Per queste ragioni San Benedetto dedica ben tre capitoli della Regola (dal 39 al 41) a normare la misura e i tempi dei pasti della comunità monastica. Si può notare come le indicazioni presenti nella Regola intendano colpire quella che Cassiano chiama «la triplice natura» della golosità: «la prima induce ad anticipare l'ora fissata dalla regola per la refezione; la seconda si compiace soltanto di riempire lo stomaco fino alla sazietà con qualsiasi pietanza; la terza invece si diletta di vivande molto ricercate e saporose».
1) RISPETTARE L'ORA STABILITA
San Benedetto indica con chiarezza l'orario del pasto quotidiano comune a tutti i monaci ed intima che «nessuno si permetta di prendere cibo o bevanda prima o dopo l'ora stabilita». È di fondamentale importanza che il monaco, come spiega Cassiano, non si lasci «indurre da nessuna attrazione» che lo porti a mangiare al di fuori dei pasti. Insomma, niente cioccolatini, cracker, caramelle, stuzzichini. La ragione? Non si deve cedere ai primi segnali di impazienza del nostro stomaco, perché sarebbe deleterio per il nostro spirito, che finirebbe sottomesso ai capricci della carne; ma anche per il nostro corpo che, alla lunga, finisce per presentare il conto di questo tipo di intemperanza. Dobbiamo mangiare, per carità, ma occorre farlo per bene quando è il momento, non prima o dopo.
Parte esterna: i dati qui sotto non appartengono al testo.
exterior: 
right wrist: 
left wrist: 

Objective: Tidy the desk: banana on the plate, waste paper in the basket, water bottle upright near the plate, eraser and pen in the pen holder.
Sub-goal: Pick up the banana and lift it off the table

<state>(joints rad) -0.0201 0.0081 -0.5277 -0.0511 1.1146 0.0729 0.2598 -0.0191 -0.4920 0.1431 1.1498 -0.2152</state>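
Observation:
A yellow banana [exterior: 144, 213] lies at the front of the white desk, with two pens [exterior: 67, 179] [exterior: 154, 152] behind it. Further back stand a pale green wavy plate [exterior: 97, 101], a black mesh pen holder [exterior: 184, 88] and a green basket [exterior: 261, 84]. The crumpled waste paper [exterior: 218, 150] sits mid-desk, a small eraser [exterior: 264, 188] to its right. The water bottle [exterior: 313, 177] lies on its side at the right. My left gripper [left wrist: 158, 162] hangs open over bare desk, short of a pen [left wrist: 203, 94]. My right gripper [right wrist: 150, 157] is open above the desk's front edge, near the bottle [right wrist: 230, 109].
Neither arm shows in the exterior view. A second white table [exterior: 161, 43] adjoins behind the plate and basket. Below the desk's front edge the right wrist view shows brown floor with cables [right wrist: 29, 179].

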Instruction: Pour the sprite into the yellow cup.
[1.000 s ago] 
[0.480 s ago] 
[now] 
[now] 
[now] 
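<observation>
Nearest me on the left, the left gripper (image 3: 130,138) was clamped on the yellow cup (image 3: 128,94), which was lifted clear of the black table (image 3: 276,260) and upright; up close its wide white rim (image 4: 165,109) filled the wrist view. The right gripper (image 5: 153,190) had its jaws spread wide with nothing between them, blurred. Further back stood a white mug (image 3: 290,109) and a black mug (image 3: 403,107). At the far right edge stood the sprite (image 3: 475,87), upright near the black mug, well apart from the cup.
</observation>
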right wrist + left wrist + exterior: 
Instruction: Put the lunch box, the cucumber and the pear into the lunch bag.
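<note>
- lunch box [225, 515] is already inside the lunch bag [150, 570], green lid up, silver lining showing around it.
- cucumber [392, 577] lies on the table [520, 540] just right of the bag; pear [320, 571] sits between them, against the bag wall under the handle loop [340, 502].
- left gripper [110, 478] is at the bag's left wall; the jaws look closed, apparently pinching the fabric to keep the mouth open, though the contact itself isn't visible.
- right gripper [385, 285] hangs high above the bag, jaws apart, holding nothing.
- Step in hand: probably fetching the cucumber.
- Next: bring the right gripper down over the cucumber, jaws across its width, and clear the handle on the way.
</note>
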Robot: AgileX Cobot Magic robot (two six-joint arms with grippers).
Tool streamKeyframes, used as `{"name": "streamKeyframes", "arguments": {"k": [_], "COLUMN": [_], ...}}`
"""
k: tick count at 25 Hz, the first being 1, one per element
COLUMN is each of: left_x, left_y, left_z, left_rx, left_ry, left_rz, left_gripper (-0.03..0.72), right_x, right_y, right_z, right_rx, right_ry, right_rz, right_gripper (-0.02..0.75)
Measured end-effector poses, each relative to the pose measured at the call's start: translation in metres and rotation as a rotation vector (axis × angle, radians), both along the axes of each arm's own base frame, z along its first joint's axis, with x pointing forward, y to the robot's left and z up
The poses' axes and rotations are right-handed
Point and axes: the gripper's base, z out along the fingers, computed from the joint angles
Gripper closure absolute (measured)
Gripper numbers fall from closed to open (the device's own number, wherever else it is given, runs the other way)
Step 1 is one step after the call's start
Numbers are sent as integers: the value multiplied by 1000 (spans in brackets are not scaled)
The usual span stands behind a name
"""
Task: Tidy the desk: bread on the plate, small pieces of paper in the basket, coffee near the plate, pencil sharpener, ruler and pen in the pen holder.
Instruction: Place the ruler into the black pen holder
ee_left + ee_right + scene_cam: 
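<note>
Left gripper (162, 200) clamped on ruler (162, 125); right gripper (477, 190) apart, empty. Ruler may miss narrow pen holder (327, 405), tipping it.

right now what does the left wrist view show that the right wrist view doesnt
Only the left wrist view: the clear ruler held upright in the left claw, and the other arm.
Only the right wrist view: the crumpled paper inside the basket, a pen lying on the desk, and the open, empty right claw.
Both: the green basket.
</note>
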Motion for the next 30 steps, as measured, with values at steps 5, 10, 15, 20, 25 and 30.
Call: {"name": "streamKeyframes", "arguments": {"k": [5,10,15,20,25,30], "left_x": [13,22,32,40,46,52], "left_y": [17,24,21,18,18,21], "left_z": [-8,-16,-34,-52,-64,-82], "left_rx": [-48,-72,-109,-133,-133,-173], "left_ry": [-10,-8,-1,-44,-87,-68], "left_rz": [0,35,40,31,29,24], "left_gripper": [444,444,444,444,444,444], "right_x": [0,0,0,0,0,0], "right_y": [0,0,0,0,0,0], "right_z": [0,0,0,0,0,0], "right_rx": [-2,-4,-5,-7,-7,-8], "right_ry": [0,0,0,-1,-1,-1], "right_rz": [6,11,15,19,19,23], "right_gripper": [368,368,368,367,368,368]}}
Occorre molta determinazione e preghiera, specie in questo nostro tempo in cui si trovano macchinette con snack ovunque, persino sul marciapiede del binario, anche se venti metri più in là ci sono bar, caffetterie e quant'altro.
2) QUANTO BASTA, SENZA ARRIVARE ALLA SAZIETÀ
Poi, è importante regolare la quantità del cibo. San Benedetto ha ben chiara la prudenza di Cassiano al riguardo: «diverso dev'essere il tempo, la misura, la qualità della refezione secondo la diversa condizione del corpo, dell'età, del sesso; unica invece dev'essere per tutti la norma della correttezza per quel che riguarda la mortificazione dello spirito».
Qual è questa norma della correttezza? San Benedetto vuole in ogni modo che si eviti l'intemperanza: «Nulla, infatti, è tanto sconveniente ad ogni cristiano quanto l'eccesso del cibo» (39. 8). Detto in altre parole: non bisogna alzarsi da tavola con pesantezza sullo stomaco. L'eccesso del cibo (e del vino) infatti, secondo i Padri, ostacola le facoltà superiori dell'anima e mortifica la preghiera; si diventa meno attenti nella lettura e nello studio, appesantiti nella preghiera, distratti nella vigilanza. Regola aurea per la quantità del cibo? Ce la suggerisce Cassiano: «saper mitigare l'uso delle vivande [...] in modo da mantenerci ancora, nella refezione, con un limite di appetito».
3) QUEL CHE PASSA IL CONVENTO, EVITANDO LA RICERCATEZZA
Infine, occorre evitare la ricercatezza nei cibi, che si traduce nel mangiare per il piacere, non per il reale bisogno. È la classica situazione nella quale di fronte ad una frittata con la cicoria diciamo che non abbiamo più tanta fame; ma quando poi ci accorgiamo che c'è anche il dolce, improvvisamente ci accorgiamo di avere ancora spazio nello stomaco... La regola aurea è mangiare quello che c'è nel piatto, senza fare storie se non ci piace e senza andare ad abbuffarsi di quello che ci piace. Ovunque veniamo adescati da cibi particolarmente saporiti, dove si mettono esaltatori di sapidità o zucchero in quantità esagerate; il risultato è che il cibo "normale" ci sembra non sappia più di niente... Non c'è altra soluzione che dare battaglia ed educarsi ad apprezzare le cose più semplici. La domenica e le feste sono giorni che possono essere "onorati" con qualche piatto speciale e con una maggiore disponibilità di cibo, ma sempre senza esagerare; la Regola del Maestro ne fa esplicita menzione. È interessante notare come in certi giorni sia concesso sollievo al corpo, ma non assecondando il capriccio, bensì seguendo il ritmo del calendario liturgico, di modo che anche il corpo partecipi al gaudio dell'anima.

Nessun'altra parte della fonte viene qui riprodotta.